Want to share your content on R-bloggers? click here if you have a blog, or here if you don't.
I’ve been learning Haskell for a few years now and I am really liking a lot of the features, not least the strong typing and functional approach. I thought it was lacking some of the things I missed from R until I found the dataHaskell project.

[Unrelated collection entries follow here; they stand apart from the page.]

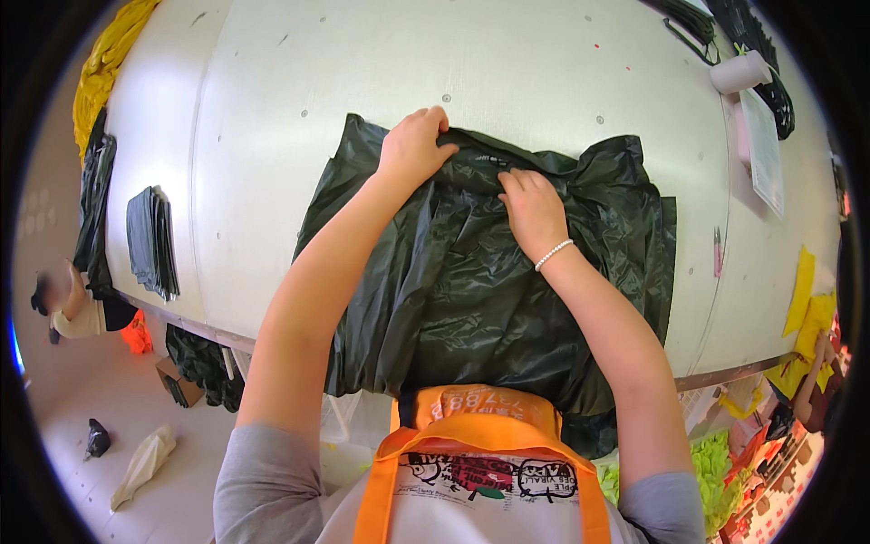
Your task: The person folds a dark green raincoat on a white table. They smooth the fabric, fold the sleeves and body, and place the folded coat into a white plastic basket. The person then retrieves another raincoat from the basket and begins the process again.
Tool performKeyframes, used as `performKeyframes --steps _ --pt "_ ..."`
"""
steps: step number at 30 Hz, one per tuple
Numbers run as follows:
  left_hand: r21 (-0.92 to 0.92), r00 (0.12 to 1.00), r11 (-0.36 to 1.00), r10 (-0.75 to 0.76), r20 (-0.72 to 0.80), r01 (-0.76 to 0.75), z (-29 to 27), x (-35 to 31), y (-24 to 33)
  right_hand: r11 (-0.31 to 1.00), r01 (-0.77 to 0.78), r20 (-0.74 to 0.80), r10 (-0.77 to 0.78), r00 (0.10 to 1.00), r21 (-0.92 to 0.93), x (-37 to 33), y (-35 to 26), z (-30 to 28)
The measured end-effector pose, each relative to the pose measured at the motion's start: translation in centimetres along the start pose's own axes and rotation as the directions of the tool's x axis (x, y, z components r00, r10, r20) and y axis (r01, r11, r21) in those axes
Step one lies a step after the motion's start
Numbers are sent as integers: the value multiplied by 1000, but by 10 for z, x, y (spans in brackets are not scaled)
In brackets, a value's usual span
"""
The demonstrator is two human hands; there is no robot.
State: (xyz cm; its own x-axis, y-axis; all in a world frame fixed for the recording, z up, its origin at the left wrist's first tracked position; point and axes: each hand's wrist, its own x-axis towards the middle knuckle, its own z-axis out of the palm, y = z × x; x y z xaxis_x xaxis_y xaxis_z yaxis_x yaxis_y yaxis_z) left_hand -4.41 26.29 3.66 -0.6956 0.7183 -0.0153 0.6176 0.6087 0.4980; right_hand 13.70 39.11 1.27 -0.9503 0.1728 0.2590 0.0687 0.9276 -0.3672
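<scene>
A dark green, shiny thin-fabric garment (480, 299) lies bunched and wrinkled on the table in front of me, its near side hanging over the table edge against my body. At its far edge, my left hand (415, 148) has bent fingers over the rim, with the thumb on the near side. Close by on the right, my right hand (535, 208), with a beaded bracelet at the wrist, holds a fold of the same fabric in closed fingers. Between the hands shows a small label (492, 160) inside the fold. The right fingertips are partly hidden by cloth.
A folded dark stack (151, 240) lies on the pale table (263, 82) at left. Yellow fabric (107, 63) hangs at far left. A white cup-like cylinder (739, 72), a sheet (761, 150) and a pen (717, 252) are at right. Co-workers stand at both sides.
</scene>
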Motion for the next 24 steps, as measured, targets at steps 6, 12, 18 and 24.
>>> performKeyframes --steps 6,12,18,24 --pt "340 993 935 115 -14 -103 6 9 -15 1000 22 47 -23 999 22 5 4 1" --pt "220 975 954 219 -37 -206 -22 -4 -6 998 -55 218 56 974 -11 21 6 -9" --pt "284 915 895 388 -114 -344 -20 -27 -13 978 2 153 31 988 -209 38 18 15" --pt "371 872 861 443 -209 -348 3 -26 -34 981 135 20 -134 991 -142 18 18 7"
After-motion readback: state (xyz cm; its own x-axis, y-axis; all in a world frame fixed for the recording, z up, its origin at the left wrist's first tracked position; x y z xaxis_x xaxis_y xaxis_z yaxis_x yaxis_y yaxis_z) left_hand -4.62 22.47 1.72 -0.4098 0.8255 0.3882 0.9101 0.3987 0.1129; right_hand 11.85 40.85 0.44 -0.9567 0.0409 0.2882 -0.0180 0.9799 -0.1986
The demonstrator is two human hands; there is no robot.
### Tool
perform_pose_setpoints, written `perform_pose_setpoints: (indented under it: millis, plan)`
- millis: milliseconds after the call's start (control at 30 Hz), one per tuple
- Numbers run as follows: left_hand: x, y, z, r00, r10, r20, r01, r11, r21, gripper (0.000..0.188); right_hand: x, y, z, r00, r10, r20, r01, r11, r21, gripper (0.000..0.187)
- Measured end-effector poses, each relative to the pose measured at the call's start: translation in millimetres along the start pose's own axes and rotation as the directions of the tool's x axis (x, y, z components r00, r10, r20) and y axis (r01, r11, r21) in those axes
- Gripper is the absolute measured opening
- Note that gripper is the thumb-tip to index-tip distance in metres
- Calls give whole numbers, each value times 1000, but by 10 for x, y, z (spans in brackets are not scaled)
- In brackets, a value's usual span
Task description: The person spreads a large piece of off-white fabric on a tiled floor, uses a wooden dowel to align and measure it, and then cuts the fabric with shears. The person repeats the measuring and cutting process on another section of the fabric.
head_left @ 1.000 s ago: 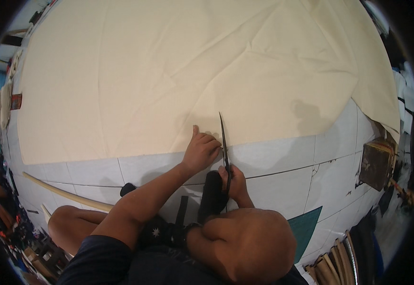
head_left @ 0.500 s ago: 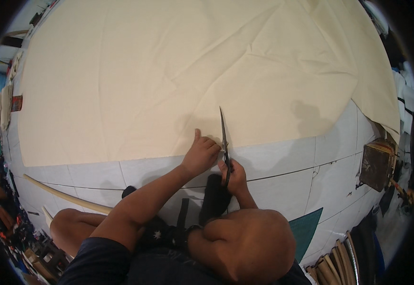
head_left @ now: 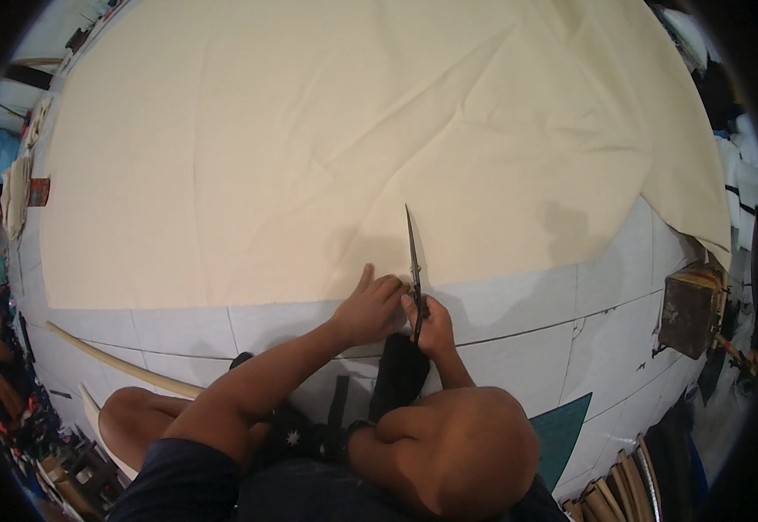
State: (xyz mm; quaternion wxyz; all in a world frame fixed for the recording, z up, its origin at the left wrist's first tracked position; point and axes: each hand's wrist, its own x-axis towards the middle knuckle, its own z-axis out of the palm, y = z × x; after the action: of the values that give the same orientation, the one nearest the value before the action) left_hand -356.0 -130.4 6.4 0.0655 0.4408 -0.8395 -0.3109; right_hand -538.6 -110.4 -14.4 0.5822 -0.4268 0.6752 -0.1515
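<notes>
A large sheet of cream fabric (head_left: 248, 174) lies spread over the tiled floor, its near edge running in front of my legs. My right hand (head_left: 434, 329) is closed round the handles of a pair of dark scissors (head_left: 414, 252), whose long blades point away from me over the fabric. The blades look nearly closed together. Just left of the scissors, my left hand (head_left: 372, 306) has its fingertips pinched at the fabric's near edge, and one finger sticks out forward. The fingertips partly hide what they grip.
A dark box-like block (head_left: 690, 313) stands at the right near a fabric fold. A green mat (head_left: 561, 435) lies beside my right knee, with several rolls (head_left: 618, 487) behind it. At the left are a curved pale strip (head_left: 126, 364) and folded cloth (head_left: 18, 196).
The whole view has shifted, so the fabric and both hands sit lower. My left hand has drawn slightly nearer to me. The right hand keeps its grip on the scissors.
</notes>
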Motion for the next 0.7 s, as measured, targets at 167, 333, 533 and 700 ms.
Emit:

There have been several attempts recently to enhance R with some strong types, e.g. vapour, typr, using {rlang}’s checks, and even discussions about implementations at the core level e.g. in September 2025 continued in November 2025. While these try to bend R towards types, perhaps an all-in solution makes more sense.
In this post I’ll demonstrate some of the features and explain why I think it makes for a good (great?) data science language.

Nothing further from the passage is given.